Web

Parse a vendor RSS feed to get the latest available product version

There may be times when you want to obtain the number of the latest available version — not just the latest installed version — of a software package through automated means. If the vendor or project provides a syndication feed (either RSS or Atom) that describes new releases, then you may be able to parse that data and get the newest release from it.

As an example, let’s examine the RSS feed for Group Logic’s ExtremeZ-IP. Other developers provide RSS/Atom feeds for their releases, but the EZIP feed is a good one to start a demonstration with because it is generally structured well.

We can break apart the EZIP feed with the Universal Feed Parser module for Python, which you must obtain separately.
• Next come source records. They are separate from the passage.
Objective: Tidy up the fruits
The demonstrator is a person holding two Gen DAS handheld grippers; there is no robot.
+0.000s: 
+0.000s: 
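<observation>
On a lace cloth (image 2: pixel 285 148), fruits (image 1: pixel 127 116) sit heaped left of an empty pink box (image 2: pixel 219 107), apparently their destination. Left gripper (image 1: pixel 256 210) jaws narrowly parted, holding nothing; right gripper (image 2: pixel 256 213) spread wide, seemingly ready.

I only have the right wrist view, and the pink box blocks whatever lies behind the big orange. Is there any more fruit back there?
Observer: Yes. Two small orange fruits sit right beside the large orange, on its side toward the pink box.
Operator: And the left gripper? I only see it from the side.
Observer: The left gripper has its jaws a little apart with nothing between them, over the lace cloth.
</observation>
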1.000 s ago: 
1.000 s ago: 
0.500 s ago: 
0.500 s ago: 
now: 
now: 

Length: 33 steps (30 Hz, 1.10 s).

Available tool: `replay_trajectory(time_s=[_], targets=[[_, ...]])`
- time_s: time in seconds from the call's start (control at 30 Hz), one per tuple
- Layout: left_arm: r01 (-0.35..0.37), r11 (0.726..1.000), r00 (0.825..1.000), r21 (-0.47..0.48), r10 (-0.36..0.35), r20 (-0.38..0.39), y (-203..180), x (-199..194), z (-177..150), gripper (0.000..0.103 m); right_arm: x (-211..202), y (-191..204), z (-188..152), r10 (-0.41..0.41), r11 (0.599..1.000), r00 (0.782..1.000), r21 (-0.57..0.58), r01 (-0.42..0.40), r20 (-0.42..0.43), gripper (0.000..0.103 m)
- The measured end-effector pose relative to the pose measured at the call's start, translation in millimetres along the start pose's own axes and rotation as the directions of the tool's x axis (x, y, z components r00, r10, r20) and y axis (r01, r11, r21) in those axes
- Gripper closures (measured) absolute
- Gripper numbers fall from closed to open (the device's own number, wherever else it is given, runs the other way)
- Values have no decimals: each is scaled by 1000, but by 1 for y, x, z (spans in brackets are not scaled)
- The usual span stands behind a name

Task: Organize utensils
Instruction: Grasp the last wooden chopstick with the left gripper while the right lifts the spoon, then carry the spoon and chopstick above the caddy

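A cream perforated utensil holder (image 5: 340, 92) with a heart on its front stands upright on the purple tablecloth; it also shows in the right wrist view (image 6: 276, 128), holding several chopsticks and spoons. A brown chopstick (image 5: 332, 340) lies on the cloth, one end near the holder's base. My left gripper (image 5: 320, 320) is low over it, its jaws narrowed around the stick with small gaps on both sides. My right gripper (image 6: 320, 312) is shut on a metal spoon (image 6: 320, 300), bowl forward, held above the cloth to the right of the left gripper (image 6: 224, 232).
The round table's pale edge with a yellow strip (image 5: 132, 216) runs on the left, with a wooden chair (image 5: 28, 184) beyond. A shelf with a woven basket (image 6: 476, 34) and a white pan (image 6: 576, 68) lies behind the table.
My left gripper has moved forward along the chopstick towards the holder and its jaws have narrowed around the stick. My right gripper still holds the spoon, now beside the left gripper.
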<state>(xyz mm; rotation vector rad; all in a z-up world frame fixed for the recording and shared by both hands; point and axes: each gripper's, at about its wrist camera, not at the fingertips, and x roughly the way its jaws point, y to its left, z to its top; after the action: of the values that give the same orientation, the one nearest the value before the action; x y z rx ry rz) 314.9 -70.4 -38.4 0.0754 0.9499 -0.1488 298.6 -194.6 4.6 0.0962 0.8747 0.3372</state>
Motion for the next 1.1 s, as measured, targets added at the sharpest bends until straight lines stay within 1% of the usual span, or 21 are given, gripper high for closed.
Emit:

Update: Because of Mark Pilgrim situation (also described here), the Universal Feed Parser Web site is no longer available. There is an alternative source for the Universal Feed Parser at Google Code, and I have cloned the Universal Feed Parser repository to Bitbucket from there.

import feedparser
ezip_feed = feedparser.parse(‘https://www.grouplogic.com/ezipreleases.xml’)
ezip_feed[‘feed’][‘title’]
u‘ExtremeZ-IP Latest Releases’
ezip_feed.version
‘rss20’

As you can see, the “ExtremeZ-IP Latest Releases” feed is automatically recognized as RSS 2.0. I prefer to use HTTPS for fetching these feeds whenever possible, so if the developer has an HTTP feed, I try to see if it also works with HTTPS.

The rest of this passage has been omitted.